**WHAT TO DO**
Nothing should be omitted: restate the full listing word for word.

-------- DATA SEGMENT

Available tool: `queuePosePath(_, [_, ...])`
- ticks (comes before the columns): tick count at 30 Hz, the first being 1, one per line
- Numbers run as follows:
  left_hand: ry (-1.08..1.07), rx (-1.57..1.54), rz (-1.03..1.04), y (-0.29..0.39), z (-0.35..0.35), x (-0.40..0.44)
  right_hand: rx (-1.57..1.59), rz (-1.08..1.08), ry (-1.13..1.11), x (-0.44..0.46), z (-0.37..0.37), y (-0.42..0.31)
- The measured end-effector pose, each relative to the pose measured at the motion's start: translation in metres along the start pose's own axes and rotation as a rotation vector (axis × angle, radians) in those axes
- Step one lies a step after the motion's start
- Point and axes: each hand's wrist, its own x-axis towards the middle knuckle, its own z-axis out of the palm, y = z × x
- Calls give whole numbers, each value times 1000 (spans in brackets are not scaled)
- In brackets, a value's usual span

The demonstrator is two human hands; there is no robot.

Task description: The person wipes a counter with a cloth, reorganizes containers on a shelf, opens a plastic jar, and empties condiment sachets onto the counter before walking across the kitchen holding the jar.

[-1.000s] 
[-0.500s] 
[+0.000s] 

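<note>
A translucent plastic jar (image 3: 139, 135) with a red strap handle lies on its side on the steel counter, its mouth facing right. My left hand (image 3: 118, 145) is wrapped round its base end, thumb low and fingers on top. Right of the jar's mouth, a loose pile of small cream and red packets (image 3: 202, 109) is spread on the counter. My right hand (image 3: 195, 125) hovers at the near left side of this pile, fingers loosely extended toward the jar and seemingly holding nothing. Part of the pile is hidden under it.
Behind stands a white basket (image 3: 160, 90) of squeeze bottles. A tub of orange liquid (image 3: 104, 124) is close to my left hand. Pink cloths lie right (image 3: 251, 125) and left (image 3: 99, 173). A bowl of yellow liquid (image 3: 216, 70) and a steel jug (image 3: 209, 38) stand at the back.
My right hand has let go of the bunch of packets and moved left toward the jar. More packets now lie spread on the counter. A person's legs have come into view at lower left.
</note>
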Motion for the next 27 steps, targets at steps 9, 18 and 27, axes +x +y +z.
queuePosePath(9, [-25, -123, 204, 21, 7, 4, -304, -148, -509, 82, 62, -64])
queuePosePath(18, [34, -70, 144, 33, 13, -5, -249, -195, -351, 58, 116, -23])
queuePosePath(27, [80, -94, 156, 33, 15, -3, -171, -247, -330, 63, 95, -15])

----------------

**RESPONSE AREA**
Available tool: `queuePosePath(_, [_, ...])`
- ticks (comes before the columns): tick count at 30 Hz, the first being 1, one per line
- Numbers run as follows:
  left_hand: ry (-1.08..1.07), rx (-1.57..1.54), rz (-1.03..1.04), y (-0.29..0.39), z (-0.35..0.35), x (-0.40..0.44)
  right_hand: rx (-1.57..1.59), rz (-1.08..1.08), ry (-1.13..1.11), x (-0.44..0.46), z (-0.37..0.37), y (-0.42..0.31)
- The measured end-effector pose, each relative to the pose measured at the motion's start: translation in metres along the start pose's own axes and rotation as a rotation vector (axis × angle, radians) in those axes
- Step one lies a step after the motion's start
- Point and axes: each hand's wrist, its own x-axis towards the middle knuckle, its own z-axis out of the palm, y = z × x
- Calls give whole numbers, each value times 1000 (spans in brackets are not scaled)
- In brackets, a value's usual span

The demonstrator is two human hands; there is no robot.

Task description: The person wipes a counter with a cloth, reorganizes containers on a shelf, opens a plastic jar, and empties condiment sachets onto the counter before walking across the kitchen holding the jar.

[-1.000s] 
[-0.500s] 
[+0.000s] 

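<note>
A translucent plastic jar (image 3: 139, 135) with a red strap handle lies on its side on the steel counter, its mouth facing right. My left hand (image 3: 118, 145) is wrapped round its base end, thumb low and fingers on top. Right of the jar's mouth, a loose pile of small cream and red packets (image 3: 202, 109) is spread on the counter. My right hand (image 3: 195, 125) hovers at the near left side of this pile, fingers loosely extended toward the jar and seemingly holding nothing. Part of the pile is hidden under it.
Behind stands a white basket (image 3: 160, 90) of squeeze bottles. A tub of orange liquid (image 3: 104, 124) is close to my left hand. Pink cloths lie right (image 3: 251, 125) and left (image 3: 99, 173). A bowl of yellow liquid (image 3: 216, 70) and a steel jug (image 3: 209, 38) stand at the back.
My right hand has let go of the bunch of packets and moved left toward the jar. More packets now lie spread on the counter. A person's legs have come into view at lower left.
</note>
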Motion for the next 27 steps, targets at steps 9, 18 and 27, axes +x +y +z.
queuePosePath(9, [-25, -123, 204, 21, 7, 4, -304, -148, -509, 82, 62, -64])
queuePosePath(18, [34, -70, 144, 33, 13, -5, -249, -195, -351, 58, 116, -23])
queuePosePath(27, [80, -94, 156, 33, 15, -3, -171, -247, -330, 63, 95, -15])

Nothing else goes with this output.